_Exercise directions_:
Your task is to retype the listing word for word.
==== Given information ====
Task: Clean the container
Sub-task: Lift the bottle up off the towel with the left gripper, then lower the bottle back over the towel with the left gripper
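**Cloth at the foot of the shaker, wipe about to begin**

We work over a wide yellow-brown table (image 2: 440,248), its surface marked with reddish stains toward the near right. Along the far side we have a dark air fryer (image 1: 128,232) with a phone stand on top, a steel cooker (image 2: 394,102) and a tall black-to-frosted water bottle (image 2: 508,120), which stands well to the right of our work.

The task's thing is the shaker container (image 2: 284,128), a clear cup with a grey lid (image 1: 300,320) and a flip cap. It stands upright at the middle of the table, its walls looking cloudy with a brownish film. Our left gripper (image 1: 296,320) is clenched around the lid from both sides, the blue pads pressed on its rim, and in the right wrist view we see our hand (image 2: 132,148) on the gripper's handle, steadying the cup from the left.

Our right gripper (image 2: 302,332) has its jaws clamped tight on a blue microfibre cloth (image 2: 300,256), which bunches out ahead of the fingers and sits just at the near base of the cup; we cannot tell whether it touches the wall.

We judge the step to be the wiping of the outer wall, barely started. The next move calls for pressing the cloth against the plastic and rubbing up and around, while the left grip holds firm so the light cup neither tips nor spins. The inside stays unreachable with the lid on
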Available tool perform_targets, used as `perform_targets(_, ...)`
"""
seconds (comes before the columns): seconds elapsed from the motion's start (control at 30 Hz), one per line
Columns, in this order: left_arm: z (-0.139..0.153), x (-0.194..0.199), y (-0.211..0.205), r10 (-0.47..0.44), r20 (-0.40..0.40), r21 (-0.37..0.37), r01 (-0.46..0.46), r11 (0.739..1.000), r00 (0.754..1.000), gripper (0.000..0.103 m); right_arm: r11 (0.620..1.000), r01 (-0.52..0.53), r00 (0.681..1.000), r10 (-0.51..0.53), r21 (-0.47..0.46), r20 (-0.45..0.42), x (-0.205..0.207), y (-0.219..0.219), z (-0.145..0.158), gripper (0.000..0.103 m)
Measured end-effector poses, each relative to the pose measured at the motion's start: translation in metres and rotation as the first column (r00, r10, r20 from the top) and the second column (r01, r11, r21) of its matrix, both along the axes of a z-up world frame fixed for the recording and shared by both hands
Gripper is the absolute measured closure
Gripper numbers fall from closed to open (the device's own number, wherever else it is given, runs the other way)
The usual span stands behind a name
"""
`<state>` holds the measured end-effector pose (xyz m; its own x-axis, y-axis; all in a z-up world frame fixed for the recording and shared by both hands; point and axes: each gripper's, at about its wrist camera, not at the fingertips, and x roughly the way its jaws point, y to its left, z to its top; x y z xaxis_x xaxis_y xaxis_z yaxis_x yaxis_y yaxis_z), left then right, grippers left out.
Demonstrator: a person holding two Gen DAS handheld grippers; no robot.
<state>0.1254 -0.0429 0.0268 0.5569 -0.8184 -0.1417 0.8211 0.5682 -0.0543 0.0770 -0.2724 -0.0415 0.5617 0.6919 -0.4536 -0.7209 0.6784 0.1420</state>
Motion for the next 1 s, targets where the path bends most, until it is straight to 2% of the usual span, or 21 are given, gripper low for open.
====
_Finished task_:
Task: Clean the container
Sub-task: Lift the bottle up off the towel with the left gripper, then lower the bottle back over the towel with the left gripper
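**Cloth at the foot of the shaker, wipe about to begin**

We work over a wide yellow-brown table (image 2: 440,248), its surface marked with reddish stains toward the near right. Along the far side we have a dark air fryer (image 1: 128,232) with a phone stand on top, a steel cooker (image 2: 394,102) and a tall black-to-frosted water bottle (image 2: 508,120), which stands well to the right of our work.

The task's thing is the shaker container (image 2: 284,128), a clear cup with a grey lid (image 1: 300,320) and a flip cap. It stands upright at the middle of the table, its walls looking cloudy with a brownish film. Our left gripper (image 1: 296,320) is clenched around the lid from both sides, the blue pads pressed on its rim, and in the right wrist view we see our hand (image 2: 132,148) on the gripper's handle, steadying the cup from the left.

Our right gripper (image 2: 302,332) has its jaws clamped tight on a blue microfibre cloth (image 2: 300,256), which bunches out ahead of the fingers and sits just at the near base of the cup; we cannot tell whether it touches the wall.

We judge the step to be the wiping of the outer wall, barely started. The next move calls for pressing the cloth against the plastic and rubbing up and around, while the left grip holds firm so the light cup neither tips nor spins. The inside stays unreachable with the lid on
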Available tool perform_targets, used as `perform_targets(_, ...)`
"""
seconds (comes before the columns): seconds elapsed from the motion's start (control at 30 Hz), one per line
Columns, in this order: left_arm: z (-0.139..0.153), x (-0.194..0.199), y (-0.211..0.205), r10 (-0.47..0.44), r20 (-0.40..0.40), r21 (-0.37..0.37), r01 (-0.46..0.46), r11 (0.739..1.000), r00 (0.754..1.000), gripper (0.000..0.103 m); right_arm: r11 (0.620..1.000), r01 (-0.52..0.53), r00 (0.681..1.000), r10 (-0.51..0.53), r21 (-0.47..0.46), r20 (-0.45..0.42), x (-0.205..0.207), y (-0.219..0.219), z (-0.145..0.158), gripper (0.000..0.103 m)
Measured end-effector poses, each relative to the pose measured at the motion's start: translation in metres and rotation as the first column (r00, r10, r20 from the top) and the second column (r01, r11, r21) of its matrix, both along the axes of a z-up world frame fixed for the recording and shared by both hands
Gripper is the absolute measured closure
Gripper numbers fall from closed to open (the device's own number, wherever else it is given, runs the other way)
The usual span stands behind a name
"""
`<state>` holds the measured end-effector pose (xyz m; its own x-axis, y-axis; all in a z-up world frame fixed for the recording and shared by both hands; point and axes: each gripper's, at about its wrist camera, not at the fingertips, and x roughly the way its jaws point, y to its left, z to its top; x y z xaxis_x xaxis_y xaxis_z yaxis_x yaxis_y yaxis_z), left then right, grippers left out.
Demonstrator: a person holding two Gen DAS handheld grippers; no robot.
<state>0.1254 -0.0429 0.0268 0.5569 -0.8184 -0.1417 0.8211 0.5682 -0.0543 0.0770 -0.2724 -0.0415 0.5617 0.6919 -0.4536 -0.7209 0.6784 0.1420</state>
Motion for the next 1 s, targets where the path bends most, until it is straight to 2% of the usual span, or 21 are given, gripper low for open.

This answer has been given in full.